パリの街には豪奢な内装を誇る古いカフェが多く立ち並びます。そのほとんどは19世紀後半のアール・ヌーヴォー時代にできたものか、あるいは20世紀初頭のアール・デコ時代のもので、パリの高級レストランやブラッスリーでは大抵このどちらかの様式が見られるのです。
しかし、時には予想を裏切る建物に出会うこともあり、例えば去年マドレーヌ広場にできたばかりのサロン・ド・テ、「カフェ・プーシキン」もその一つでしょう。
「カフェ・プーシキン」はロシアのカフェチェーンですが、ヴェルサイユ宮殿もかくやというボワズリーやモールディングは素晴らしく、すべてが新品であるなんてにわかには信じられません! 以前は電話会社のオフィスが入っていたのですから、大きな変化ですね。
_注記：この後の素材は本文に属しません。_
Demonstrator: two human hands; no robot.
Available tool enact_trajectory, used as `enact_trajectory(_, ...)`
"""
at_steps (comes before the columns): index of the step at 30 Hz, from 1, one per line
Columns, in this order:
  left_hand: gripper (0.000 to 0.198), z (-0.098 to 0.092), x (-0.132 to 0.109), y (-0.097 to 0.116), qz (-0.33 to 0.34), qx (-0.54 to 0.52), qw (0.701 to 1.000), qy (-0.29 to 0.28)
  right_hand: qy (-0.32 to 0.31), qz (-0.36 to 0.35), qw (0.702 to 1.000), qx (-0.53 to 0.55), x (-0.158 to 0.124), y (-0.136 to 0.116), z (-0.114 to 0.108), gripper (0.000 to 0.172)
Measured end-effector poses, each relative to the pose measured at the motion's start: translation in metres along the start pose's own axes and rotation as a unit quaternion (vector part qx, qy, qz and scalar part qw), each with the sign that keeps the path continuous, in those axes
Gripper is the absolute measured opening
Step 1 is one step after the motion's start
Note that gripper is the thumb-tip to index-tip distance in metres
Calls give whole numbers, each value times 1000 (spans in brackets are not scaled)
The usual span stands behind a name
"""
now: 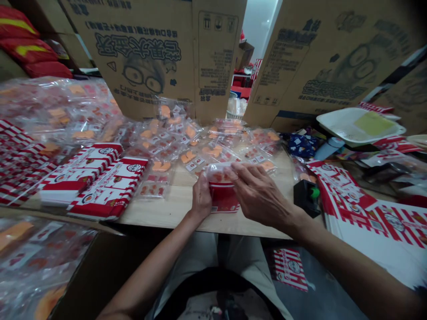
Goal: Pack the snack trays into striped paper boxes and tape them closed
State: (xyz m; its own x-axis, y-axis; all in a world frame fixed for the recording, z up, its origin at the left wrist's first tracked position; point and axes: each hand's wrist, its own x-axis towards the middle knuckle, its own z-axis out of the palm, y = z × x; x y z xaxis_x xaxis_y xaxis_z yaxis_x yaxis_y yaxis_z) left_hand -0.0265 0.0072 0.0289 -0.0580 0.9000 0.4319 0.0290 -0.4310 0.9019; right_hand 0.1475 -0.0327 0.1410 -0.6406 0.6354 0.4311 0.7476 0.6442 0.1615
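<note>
Pale trousers [213, 258] lie nearest, just below the counter [173, 200]. Above its bare wood, the left hand [201, 198] grips a clear packet [218, 174], its fingers [203, 184] clenched on the packet's near side. The right hand [258, 191] lies over the packet, with its fingers [238, 171] bent and touching the top. The packet sits at the mouth of a red-and-white bag [225, 198], between the hands. Striped bags [110, 186] lie to the left, more clear packets [180, 142] lie beyond, and a black device [307, 198] stands right of the right hand.
</note>
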Motion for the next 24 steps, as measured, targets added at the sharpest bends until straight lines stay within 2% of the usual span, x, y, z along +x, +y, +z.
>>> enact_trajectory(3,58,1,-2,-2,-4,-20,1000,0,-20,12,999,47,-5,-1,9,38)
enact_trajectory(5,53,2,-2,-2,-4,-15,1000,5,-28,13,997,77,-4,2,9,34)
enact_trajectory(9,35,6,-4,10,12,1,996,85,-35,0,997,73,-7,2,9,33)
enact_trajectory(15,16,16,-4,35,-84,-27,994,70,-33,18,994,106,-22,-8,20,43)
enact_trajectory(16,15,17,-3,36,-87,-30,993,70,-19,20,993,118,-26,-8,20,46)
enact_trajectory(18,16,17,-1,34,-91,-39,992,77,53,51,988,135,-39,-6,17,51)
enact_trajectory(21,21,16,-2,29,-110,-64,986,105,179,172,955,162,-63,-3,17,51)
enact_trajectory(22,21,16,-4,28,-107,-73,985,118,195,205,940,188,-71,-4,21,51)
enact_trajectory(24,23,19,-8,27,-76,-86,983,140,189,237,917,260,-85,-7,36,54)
ロシアの職人たちが腕を振るって、パリの「カフェ・プーシキン」に絢爛な輝きを与えたのです。2階にある本棚の細工から金の装飾を施した階段まで、19世紀の帝政ロシアが見事に再現されています!
パリに店を構えてはや数世紀といった風格で、内装はクラシックなフランス様式にマッチしたものですが、れっきとしたロシアのブランドです。名前もロシアの文豪にあやかっていますし、店内ではロシアのお菓子や料理を味わうことができますよ。特に蜂蜜でできたケーキ、メドヴィクは有名ですね。

「カフェ・プーシキン」が再現する帝政ロシアの華々しい時代には、フランスとも深い関わりがありました。当時パリはヨーロッパの中心だと考えられていて、どの国の王宮でもフランス語が話されていたのです。もちろん、ロシアのサンクトペテルブルクも例外ではありませんでした!
実は「カフェ・プーシキン」誕生のきっかけとなったのも、1人のフランス人歌手だったといいます。1964年、ジルベール・ベコーがモスクワを歌った曲の中に、架空のカフェ「プーシキン」が登場したのですが、存在しないその場所を探して観光客が詰め掛けました。そうした経緯で、99年に本物の「カフェ・プーシキン」がモスクワに開店したとのことです。